The question for any schema of inferential indeterminacy, though, is how Flynt’s ‘inscrutable protocols’ and Caron’s ‘still undetermined’ undertake the construction.  How can inferential indeterminacy function not just as a catalyst for an abstract and to-be-known possible future, but as a ground for the intelligent unfolding of a probable one.  Here is where Sellars’ description of the role of modal sentences to bridge possibly unconnected worlds—by bracketing or suspending final decisions while deciding to build with the terms that would make them—grounds the mutually occurring movement of object language and metalanguage Caron describes:

But philosophically more interesting are those cases where we decide to introduce new material moves into non-theoretical discourse. Thus, suppose that "A” and "B" are empirical constructs and that their conceptual meaning is constituted, as we have argued, by their role in a network of material (and formal) moves. Suppose that these moves do not include the move from "x is A" to "'x is B". Now suppose that we begin to discover (using this frame) that many A's are B and that we discover no exceptions. At this stage the sentence "All A's are B" looms as a "hypothesis," by which is meant that it has a problematical status with respect to the categories of explanation. In terms of these categories we look to a resolution of this problematical situation along one of the following lines. 

(a) We discover that we can derive "All A's are B" from already accepted nomologicals. (Compare the development of early geometry.) 

(b) We discover that we can derive "If C, then all A's are B" from already accepted nomologicals, where C is a circumstance we know to obtain. 

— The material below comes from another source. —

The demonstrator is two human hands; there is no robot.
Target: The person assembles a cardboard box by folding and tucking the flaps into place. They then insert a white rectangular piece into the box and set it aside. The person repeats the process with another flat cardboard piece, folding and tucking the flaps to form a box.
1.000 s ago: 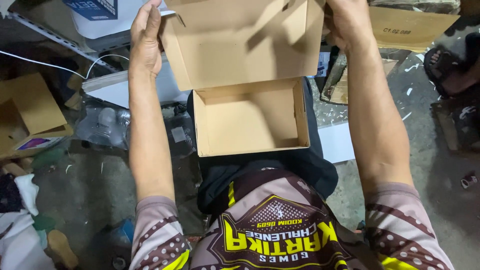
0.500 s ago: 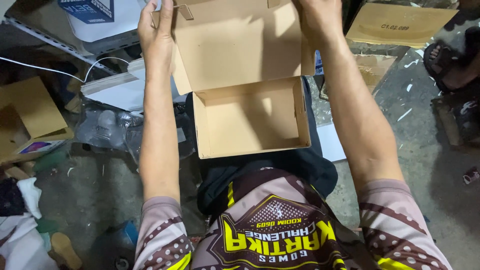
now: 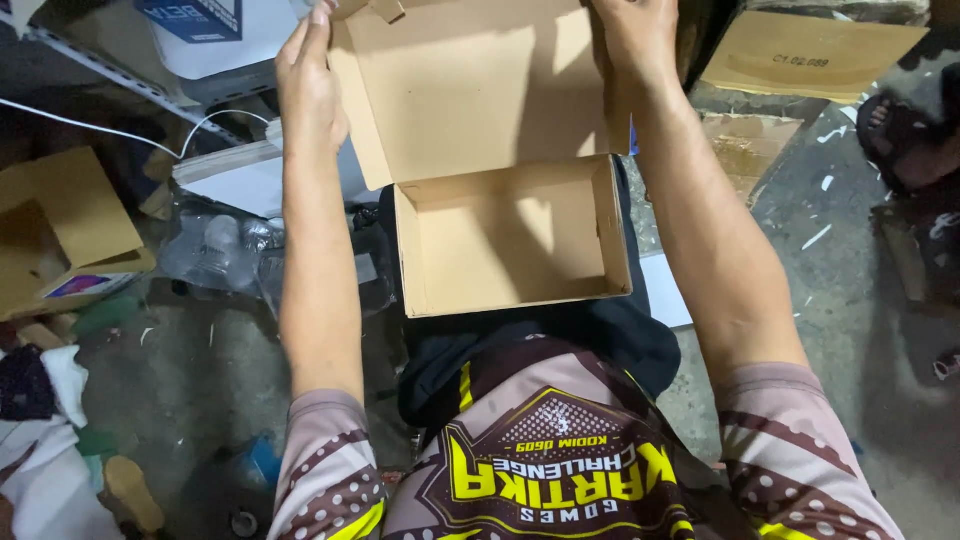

(c) We decide to adopt-and teach ourselves-the material move from "x is A" to "x is B". In other words, we accept "All A's are B" as an unconditionally assertable sentence of L, and reflect this decision by using the modal sentence "A's are necessarily B". This constitutes, of course, an enrichment of the conceptual meanings of "A" and "B". 

I take this schema to be the necessary condition for instances if constitutive dissociation, in Caron’s sense, and one in which the outcome of an artwork’s deploying inferential indeterminacy would be intelligible, and offer meaningful prescriptions for action. If we take an instance of inferential indeterminacy as a “new material move” in a network of material moves constituting an empirical construct, then the move from an existing normative frame ‘A’ to possible future ‘B’ earns probability when we move to teach ourselves—to engage and investigate and construct that probable world, another way of describing the process of the inferential “testing” Caron describes in his conclusion:

In this abductive form of realism, a place exists for constitutive dissociations as a means of reconfiguration of our social and perceptual data—in the sense that every unbinding gives way to new bindings that reconfigure our global aesthetic, political, philosophical and scientific worlds, without necessarily entailing the destitution of realism as the dimension of testing against constraints we are not responsible for but to which we must answer. 

The ‘testing’ afforded to us through inferential indeterminacy is what moves us from possible to probable futures.